WHAT YOU WILL DO: What is needed is a word-for-word copy of the records below.

SUPPLIED DATA:
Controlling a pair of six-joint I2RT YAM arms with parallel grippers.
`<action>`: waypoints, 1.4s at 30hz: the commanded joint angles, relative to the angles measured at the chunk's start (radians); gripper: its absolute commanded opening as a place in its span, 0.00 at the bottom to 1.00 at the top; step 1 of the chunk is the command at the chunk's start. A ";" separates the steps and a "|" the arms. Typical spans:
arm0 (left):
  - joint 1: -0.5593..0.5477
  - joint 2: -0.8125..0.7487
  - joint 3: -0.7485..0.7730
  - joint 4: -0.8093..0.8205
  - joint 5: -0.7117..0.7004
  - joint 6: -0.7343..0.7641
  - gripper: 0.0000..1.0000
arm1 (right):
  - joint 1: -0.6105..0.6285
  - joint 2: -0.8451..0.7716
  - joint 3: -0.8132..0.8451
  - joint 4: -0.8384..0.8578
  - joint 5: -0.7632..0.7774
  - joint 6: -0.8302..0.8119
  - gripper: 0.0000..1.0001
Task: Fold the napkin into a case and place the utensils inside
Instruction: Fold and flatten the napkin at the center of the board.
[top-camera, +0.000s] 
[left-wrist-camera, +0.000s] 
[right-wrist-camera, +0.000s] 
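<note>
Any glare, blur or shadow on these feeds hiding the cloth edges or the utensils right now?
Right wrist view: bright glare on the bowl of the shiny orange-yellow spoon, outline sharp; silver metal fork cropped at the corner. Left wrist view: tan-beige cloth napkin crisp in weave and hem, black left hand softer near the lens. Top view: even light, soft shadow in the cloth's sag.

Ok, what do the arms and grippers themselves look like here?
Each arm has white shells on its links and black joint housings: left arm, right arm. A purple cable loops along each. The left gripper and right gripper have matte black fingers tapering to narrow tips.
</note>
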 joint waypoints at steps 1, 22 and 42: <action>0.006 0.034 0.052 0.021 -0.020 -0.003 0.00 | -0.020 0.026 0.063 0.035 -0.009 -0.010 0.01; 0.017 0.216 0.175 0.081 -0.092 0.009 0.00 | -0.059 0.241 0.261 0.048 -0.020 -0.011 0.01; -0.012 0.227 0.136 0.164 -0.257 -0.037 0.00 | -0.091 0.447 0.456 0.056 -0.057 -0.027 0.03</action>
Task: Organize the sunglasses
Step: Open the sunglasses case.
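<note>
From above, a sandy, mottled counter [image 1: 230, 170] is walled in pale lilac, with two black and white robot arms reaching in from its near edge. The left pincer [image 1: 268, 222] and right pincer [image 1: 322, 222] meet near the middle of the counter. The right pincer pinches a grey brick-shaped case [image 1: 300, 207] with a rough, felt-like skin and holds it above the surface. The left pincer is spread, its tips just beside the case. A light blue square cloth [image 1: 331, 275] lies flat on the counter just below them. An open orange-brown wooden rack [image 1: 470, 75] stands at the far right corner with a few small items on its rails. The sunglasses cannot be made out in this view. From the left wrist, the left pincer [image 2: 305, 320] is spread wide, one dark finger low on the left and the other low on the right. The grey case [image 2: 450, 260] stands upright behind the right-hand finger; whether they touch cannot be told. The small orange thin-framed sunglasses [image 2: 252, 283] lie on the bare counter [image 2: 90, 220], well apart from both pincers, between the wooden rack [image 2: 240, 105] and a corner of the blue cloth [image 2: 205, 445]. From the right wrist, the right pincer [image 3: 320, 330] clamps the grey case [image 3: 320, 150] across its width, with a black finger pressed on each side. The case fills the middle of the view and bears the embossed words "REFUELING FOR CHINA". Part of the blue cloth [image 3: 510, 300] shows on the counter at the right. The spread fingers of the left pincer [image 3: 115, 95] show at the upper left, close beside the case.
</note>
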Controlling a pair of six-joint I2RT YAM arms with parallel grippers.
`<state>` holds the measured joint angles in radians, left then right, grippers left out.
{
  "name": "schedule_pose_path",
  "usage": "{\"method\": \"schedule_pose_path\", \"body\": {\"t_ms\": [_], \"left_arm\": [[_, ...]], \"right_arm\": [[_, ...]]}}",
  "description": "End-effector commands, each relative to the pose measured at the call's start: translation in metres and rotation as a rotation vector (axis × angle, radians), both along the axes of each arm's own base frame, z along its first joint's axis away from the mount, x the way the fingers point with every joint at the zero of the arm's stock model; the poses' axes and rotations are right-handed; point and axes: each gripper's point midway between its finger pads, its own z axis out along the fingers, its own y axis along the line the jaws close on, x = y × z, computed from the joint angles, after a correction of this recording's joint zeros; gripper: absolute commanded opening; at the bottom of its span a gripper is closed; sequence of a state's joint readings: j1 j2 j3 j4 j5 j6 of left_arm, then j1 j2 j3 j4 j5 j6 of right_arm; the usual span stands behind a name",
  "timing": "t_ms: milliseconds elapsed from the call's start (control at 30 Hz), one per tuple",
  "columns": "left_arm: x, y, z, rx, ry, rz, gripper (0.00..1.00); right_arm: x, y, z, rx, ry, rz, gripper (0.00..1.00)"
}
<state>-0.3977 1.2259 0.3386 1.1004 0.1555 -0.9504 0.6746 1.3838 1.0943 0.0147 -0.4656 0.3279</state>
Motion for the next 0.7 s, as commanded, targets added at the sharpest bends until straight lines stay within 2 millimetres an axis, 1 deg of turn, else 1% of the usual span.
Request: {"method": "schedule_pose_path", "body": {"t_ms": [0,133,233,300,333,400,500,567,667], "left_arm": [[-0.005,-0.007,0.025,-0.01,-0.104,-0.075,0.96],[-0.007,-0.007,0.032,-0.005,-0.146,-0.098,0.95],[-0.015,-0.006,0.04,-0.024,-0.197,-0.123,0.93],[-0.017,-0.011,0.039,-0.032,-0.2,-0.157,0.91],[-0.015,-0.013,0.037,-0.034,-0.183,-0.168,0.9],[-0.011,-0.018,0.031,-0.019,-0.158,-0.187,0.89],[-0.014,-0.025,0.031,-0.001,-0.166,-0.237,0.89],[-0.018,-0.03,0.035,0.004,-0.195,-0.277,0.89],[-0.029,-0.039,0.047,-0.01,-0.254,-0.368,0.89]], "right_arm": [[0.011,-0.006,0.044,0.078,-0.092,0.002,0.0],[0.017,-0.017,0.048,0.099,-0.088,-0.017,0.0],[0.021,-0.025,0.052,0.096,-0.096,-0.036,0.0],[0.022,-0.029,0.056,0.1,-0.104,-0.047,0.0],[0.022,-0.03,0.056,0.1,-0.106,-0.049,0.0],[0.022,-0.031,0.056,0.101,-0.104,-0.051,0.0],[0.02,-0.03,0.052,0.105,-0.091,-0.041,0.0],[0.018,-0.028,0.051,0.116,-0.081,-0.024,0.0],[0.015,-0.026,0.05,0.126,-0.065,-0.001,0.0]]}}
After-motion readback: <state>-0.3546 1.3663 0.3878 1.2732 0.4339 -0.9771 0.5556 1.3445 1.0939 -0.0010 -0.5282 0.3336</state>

OUTPUT FOR THIS TASK:
Controlling a pair of six-joint I2RT YAM arms with parallel grippers.
`<action>`: waypoints, 1.4s at 30hz: the commanded joint angles, relative to the angles measured at the chunk's start (radians); gripper: its absolute commanded opening as a place in its span, 0.00 at the bottom to 1.00 at the top; step 1 of the chunk is the command at the chunk's start. A ";" separates the steps and a "|" the arms. Typical spans:
arm0 (left):
  - joint 1: -0.5593..0.5477
  - joint 2: -0.8125..0.7487
  - joint 3: -0.7485..0.7730
  - joint 4: -0.8093..0.8205
  - joint 5: -0.7117..0.7004
  - joint 6: -0.7343..0.7641
  - gripper: 0.0000..1.0000
arm1 (right):
  - joint 1: -0.6105..0.6285
  - joint 2: -0.8451..0.7716
  - joint 3: -0.8132..0.8451
  - joint 4: -0.8384..0.8578
  - joint 5: -0.7632..0.7774
  - joint 6: -0.8302..0.8119
  - gripper: 0.0000..1.0001
Task: Fold the napkin into a case and place the utensils inside
Instruction: Fold and flatten the napkin at the center of the board.
[top-camera, +0.000s] 
[left-wrist-camera, +0.000s] 
[right-wrist-camera, +0.000s] 
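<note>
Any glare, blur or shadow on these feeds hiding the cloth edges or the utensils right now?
Right wrist view: bright glare on the bowl of the shiny orange-yellow spoon, outline sharp; silver metal fork cropped at the corner. Left wrist view: tan-beige cloth napkin crisp in weave and hem, black left hand softer near the lens. Top view: even light, soft shadow in the cloth's sag.

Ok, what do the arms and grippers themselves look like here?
Each arm has white shells on its links and black joint housings: left arm, right arm. A purple cable loops along each. The left gripper and right gripper have matte black fingers tapering to narrow tips.
</note>
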 joint waypoints at steps 1, 22 and 42: <action>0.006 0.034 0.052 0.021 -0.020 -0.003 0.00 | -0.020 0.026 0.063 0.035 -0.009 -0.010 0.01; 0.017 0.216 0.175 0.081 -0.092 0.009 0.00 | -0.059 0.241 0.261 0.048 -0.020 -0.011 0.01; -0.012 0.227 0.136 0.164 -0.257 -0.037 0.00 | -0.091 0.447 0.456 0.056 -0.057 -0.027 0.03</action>
Task: Organize the sunglasses
Step: Open the sunglasses case.
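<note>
From above, a sandy, mottled counter [image 1: 230, 170] is walled in pale lilac, with two black and white robot arms reaching in from its near edge. The left pincer [image 1: 268, 222] and right pincer [image 1: 322, 222] meet near the middle of the counter. The right pincer pinches a grey brick-shaped case [image 1: 300, 207] with a rough, felt-like skin and holds it above the surface. The left pincer is spread, its tips just beside the case. A light blue square cloth [image 1: 331, 275] lies flat on the counter just below them. An open orange-brown wooden rack [image 1: 470, 75] stands at the far right corner with a few small items on its rails. The sunglasses cannot be made out in this view. From the left wrist, the left pincer [image 2: 305, 320] is spread wide, one dark finger low on the left and the other low on the right. The grey case [image 2: 450, 260] stands upright behind the right-hand finger; whether they touch cannot be told. The small orange thin-framed sunglasses [image 2: 252, 283] lie on the bare counter [image 2: 90, 220], well apart from both pincers, between the wooden rack [image 2: 240, 105] and a corner of the blue cloth [image 2: 205, 445]. From the right wrist, the right pincer [image 3: 320, 330] clamps the grey case [image 3: 320, 150] across its width, with a black finger pressed on each side. The case fills the middle of the view and bears the embossed words "REFUELING FOR CHINA". Part of the blue cloth [image 3: 510, 300] shows on the counter at the right. The spread fingers of the left pincer [image 3: 115, 95] show at the upper left, close beside the case.
</note>
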Controlling a pair of six-joint I2RT YAM arms with parallel grippers.
`<state>` holds the measured joint angles in radians, left then right, grippers left out.
{
  "name": "schedule_pose_path",
  "usage": "{\"method\": \"schedule_pose_path\", \"body\": {\"t_ms\": [_], \"left_arm\": [[_, ...]], \"right_arm\": [[_, ...]]}}",
  "description": "End-effector commands, each relative to the pose measured at the call's start: translation in metres and rotation as a rotation vector (axis × angle, radians), both along the axes of each arm's own base frame, z along its first joint's axis away from the mount, x the way the fingers point with every joint at the zero of the arm's stock model; the poses' axes and rotations are right-handed; point and axes: each gripper's point midway between its finger pads, its own z axis out along the fingers, its own y axis along the line the jaws close on, x = y × z, computed from the joint angles, after a correction of this recording's joint zeros; gripper: absolute commanded opening; at the bottom of its span a gripper is closed; sequence of a state's joint readings: j1 j2 j3 j4 j5 j6 of left_arm, then j1 j2 j3 j4 j5 j6 of right_arm; the usual span stands behind a name",
  "timing": "t_ms: milliseconds elapsed from the call's start (control at 30 Hz), one per tuple",
  "columns": "left_arm: x, y, z, rx, ry, rz, gripper (0.00..1.00); right_arm: x, y, z, rx, ry, rz, gripper (0.00..1.00)"
}
<state>-0.3977 1.2259 0.3386 1.1004 0.1555 -0.9504 0.6746 1.3838 1.0943 0.0147 -0.4656 0.3279</state>
Motion for the next 0.7 s, as commanded, targets added at the sharpest bends until straight lines stay within 2 millimetres an axis, 1 deg of turn, else 1% of the usual span.
Request: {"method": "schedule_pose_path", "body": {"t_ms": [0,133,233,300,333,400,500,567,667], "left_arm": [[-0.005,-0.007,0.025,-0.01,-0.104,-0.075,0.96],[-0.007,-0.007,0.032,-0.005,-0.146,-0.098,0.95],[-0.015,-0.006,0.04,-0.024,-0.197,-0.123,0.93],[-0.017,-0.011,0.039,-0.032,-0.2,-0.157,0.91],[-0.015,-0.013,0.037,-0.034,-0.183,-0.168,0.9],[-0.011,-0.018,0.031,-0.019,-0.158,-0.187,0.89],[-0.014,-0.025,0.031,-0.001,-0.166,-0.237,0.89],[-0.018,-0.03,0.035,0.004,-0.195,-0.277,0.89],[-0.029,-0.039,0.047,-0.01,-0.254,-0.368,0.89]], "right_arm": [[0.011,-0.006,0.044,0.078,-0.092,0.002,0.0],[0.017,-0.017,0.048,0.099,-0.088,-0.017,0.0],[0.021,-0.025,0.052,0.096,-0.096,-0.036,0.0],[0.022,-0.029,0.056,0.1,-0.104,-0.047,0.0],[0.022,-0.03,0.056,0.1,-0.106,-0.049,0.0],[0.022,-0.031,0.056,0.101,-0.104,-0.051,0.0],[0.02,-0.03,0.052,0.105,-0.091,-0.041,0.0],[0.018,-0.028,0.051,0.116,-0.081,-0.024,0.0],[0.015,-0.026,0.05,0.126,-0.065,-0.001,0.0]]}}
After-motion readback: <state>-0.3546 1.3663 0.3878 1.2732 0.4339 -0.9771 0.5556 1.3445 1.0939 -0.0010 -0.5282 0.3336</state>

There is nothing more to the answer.